Dinosaurs — the one scientific topic popular to both liberals and conservatives
Research shows the groups have different tastes when buying science books. For the most part.
While scientists generally try to stay out politics, letting evidence-based research to speak for itself, the strong division in American society has spread to science. How you view stem cell research, climate change, evolution and the role of science in setting public policy is one indicator of political leanings. Another can be the kind of science books you read with a new study finding that liberals and conservatives have very different tastes.

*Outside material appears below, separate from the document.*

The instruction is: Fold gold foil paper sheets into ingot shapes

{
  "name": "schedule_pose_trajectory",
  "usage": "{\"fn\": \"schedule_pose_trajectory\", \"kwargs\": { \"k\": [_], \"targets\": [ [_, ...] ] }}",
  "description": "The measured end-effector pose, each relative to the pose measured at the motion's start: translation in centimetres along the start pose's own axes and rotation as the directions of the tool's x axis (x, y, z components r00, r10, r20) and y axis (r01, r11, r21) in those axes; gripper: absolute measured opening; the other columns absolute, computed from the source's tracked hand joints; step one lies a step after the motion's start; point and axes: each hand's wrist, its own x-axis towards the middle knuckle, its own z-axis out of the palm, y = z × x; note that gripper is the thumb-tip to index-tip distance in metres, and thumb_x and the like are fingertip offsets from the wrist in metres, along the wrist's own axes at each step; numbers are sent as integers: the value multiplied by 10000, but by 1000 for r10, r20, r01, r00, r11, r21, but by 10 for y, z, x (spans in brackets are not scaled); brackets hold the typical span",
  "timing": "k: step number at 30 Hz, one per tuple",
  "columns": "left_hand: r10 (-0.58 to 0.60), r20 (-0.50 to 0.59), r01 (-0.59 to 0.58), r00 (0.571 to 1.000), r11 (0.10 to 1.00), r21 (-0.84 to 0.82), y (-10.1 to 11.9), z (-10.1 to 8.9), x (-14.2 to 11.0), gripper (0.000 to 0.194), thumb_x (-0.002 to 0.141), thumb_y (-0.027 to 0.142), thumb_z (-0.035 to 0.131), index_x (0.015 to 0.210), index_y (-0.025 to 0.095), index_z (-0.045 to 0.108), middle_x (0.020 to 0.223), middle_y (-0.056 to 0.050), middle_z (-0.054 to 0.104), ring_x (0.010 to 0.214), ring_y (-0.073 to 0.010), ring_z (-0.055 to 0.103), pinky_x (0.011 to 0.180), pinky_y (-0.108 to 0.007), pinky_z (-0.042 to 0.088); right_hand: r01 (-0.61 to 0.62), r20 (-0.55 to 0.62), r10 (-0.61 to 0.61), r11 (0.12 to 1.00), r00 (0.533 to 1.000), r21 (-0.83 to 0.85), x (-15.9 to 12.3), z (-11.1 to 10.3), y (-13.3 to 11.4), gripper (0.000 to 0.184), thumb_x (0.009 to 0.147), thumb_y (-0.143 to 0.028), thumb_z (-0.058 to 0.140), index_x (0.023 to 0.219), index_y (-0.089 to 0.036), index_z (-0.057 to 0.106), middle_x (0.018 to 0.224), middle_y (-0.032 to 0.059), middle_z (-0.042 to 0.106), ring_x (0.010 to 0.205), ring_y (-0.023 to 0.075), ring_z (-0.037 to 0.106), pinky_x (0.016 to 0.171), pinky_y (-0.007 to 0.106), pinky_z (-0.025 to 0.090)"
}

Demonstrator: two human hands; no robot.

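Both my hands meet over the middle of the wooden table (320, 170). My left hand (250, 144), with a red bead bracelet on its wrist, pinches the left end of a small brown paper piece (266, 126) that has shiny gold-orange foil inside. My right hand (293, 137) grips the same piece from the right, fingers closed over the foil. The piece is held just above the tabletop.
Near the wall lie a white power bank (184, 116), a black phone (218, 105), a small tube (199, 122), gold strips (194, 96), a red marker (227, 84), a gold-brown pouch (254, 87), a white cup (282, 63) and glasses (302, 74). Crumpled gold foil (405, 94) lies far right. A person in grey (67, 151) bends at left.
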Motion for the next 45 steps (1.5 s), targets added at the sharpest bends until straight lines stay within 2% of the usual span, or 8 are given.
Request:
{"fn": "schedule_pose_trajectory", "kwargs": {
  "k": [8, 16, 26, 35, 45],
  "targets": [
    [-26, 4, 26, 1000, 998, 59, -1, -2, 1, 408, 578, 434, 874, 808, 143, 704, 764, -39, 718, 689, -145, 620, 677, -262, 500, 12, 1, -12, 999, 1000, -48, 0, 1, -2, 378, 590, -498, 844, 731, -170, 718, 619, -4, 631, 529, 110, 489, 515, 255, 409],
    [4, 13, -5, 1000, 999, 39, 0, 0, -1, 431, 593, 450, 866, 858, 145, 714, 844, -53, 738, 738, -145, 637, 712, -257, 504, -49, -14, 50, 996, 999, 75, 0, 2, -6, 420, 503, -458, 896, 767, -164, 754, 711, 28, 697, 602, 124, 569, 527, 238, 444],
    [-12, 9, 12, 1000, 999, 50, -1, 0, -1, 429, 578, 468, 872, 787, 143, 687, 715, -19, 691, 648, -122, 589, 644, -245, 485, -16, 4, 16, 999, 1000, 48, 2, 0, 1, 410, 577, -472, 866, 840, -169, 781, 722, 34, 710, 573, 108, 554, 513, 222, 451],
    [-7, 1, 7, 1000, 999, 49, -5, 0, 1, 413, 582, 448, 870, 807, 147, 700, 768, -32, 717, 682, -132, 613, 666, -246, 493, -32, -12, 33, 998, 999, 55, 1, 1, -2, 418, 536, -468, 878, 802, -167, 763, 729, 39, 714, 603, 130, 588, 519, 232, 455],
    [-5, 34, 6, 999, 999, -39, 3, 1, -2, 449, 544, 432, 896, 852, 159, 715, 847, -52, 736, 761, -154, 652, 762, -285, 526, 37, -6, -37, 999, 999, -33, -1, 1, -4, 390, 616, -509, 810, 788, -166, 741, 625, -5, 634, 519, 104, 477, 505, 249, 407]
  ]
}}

By analyzing millions of online purchases, researchers from Cornell, Yale and University of Chicago found that there are clear partisan preferences in how we buy books on scientific topics. Liberals opt for so-called "basic" sciences, like physics, astronomy and zoology, while conservatives go for applied and commercial sciences, such as medicine, criminology and geophysics.
"When we look at what science books they read and on what topics, liberals and conservatives are noticeably divided," said the study's co-author Professor Michael Macy from Cornell University. “They tend to not read the same books, and they don't follow the same topics."
Feng Shi, the study's first author, proposed that liberals like “scientific puzzles" while conservatives prefer “problem-solving".
One topic popular with both sides — books on dinosaurs. These were bought across the whole political spectrum.
For the study, researchers looked at purchase histories from Amazon and Barnes & Noble online stores, creating a dataset of 25 million “co-purchases" and 1.5 million books. They relied on the fact that these retailers recommend books to customers via book suggestion features like “Customers Who Bought This Item Also Bought". That way the scientists could see what scientific texts were bought by those who also got liberal or conservative books.
The study's authors think it's likely that people who buy political books get science books to support their views rather than out of a general interest in science.
Is there a way science could help heal the division in the country? The study's lead author Professor James Evans from University of Chicago is somewhat optimistic, thinking that people on all sides ultimately respect science.
"Interest and respect for science remains high across political boundaries in the United States, suggesting that it could be a crucial bridge for crossing partisan divides in America," said Professor Evans.
Professor Macy thinks their research highlights the fact that science communication needs to improve.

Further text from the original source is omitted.